Recurrent neural networks (RNNs) can learn continuous vector representations of symbolic structures such as sequences and sentences; these representations often exhibit linear regularities (analogies). Such regularities motivate our hypothesis that RNNs that show such regularities implicitly compile symbolic structures into tensor product representations (TPRs; Smolensky, 1990), which additively combine tensor products of vectors representing roles (e.g., sequence positions) and vectors representing fillers (e.g., particular words). To test this hypothesis, we introduce Tensor Product Decomposition Networks (TPDNs), which use TPRs to approximate existing vector representations. We demonstrate using synthetic data that TPDNs can successfully approximate linear and tree-based RNN autoencoder representations, suggesting that these representations exhibit interpretable compositional structure; we explore the settings that lead RNNs to induce such structure-sensitive representations. By contrast, further TPDN experiments show that the representations of four models trained to encode naturally-occurring sentences can be largely approximated with a bag of words, with only marginal improvements from more sophisticated structures.
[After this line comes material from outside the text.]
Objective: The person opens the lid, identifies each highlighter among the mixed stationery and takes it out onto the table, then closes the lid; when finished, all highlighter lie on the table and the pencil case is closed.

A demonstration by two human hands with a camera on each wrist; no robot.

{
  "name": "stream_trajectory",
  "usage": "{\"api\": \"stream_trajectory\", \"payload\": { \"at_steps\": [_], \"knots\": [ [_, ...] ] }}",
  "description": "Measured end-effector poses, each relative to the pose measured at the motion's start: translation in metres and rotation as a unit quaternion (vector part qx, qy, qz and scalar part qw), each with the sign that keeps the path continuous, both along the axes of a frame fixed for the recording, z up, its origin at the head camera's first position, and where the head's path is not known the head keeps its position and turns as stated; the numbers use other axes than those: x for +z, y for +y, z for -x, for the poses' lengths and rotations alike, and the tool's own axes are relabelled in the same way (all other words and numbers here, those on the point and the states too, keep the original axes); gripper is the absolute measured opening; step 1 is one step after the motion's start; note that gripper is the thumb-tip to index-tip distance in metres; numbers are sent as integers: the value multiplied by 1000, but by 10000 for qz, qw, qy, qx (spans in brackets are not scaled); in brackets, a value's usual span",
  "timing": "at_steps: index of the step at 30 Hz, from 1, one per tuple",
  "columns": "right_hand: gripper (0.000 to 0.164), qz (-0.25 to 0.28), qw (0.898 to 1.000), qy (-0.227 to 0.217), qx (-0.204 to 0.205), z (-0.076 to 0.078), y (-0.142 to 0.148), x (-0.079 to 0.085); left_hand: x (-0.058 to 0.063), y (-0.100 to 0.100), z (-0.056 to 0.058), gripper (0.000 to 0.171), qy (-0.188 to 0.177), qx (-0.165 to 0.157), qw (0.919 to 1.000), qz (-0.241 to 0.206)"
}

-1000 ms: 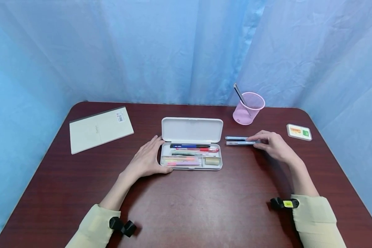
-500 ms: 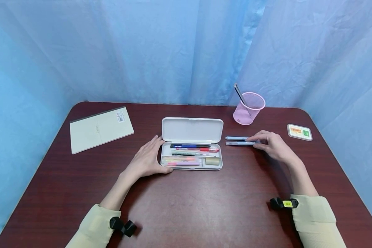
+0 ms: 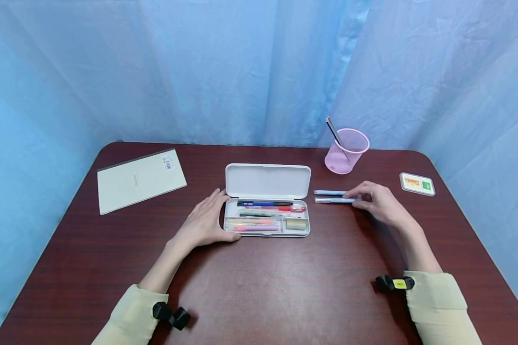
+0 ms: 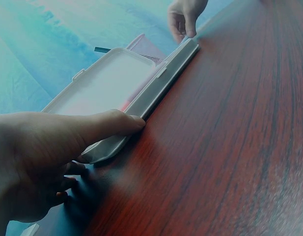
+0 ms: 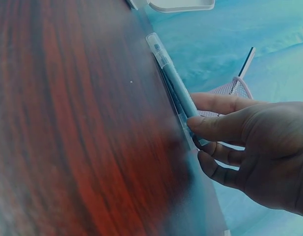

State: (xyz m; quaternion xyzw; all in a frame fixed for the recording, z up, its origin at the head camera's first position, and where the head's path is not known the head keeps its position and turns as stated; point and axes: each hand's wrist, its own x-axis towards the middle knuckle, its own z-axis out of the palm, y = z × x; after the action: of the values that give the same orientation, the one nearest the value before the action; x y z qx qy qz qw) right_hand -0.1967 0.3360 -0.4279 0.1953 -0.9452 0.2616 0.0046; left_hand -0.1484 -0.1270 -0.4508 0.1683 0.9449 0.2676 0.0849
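Pinching two light-blue capped pens (image 3: 334, 200) by their right ends, the right hand (image 3: 380, 203) holds them just right of the open white pencil case (image 3: 267, 181). The left hand (image 3: 204, 220), fingers outstretched, touches the case's left end. Beyond the case, rightward, stands a pink mesh cup (image 3: 342, 162).

- Tabletop (image 3: 276, 287): wood-grained, smooth, glossy.
- Pencil case (image 3: 267, 181): smooth plastic, satin.
- Blue pens (image 3: 334, 200): smooth plastic, partly clear.
- Pen cup (image 3: 339, 163): fine mesh.
- Notebook (image 3: 131, 189): matt paper.
- Curtain (image 3: 198, 72): creased cloth, faint sheen.
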Motion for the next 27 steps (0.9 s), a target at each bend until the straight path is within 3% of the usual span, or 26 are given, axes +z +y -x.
{"api": "stream_trajectory", "payload": {
  "at_steps": [27],
  "knots": [
    [28,-171,9997,80,-146,0,-1,-3,-1,0,0,102,7,15,10000,82]
  ]
}}
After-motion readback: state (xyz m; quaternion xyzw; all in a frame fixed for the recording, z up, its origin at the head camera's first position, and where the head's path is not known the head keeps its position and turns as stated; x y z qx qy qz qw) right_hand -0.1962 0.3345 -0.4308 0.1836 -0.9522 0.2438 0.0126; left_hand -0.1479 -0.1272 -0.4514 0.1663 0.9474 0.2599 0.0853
We conclude that TPDNs provide a powerful method for interpreting vector representations, and that standard RNNs can induce compositional sequence representations that are remarkably well approximated by TPRs; at the same time, existing training tasks for sentence representation learning may not be sufficient for inducing robust structural representations.

[1]  Sanja Fidler,et al.  Skip-Thought Vectors , 2015, NIPS.

[2]  Shujian Huang,et al.  Improved Neural Machine Translation with a Syntax-Aware Encoder and Decoder , 2017, ACL.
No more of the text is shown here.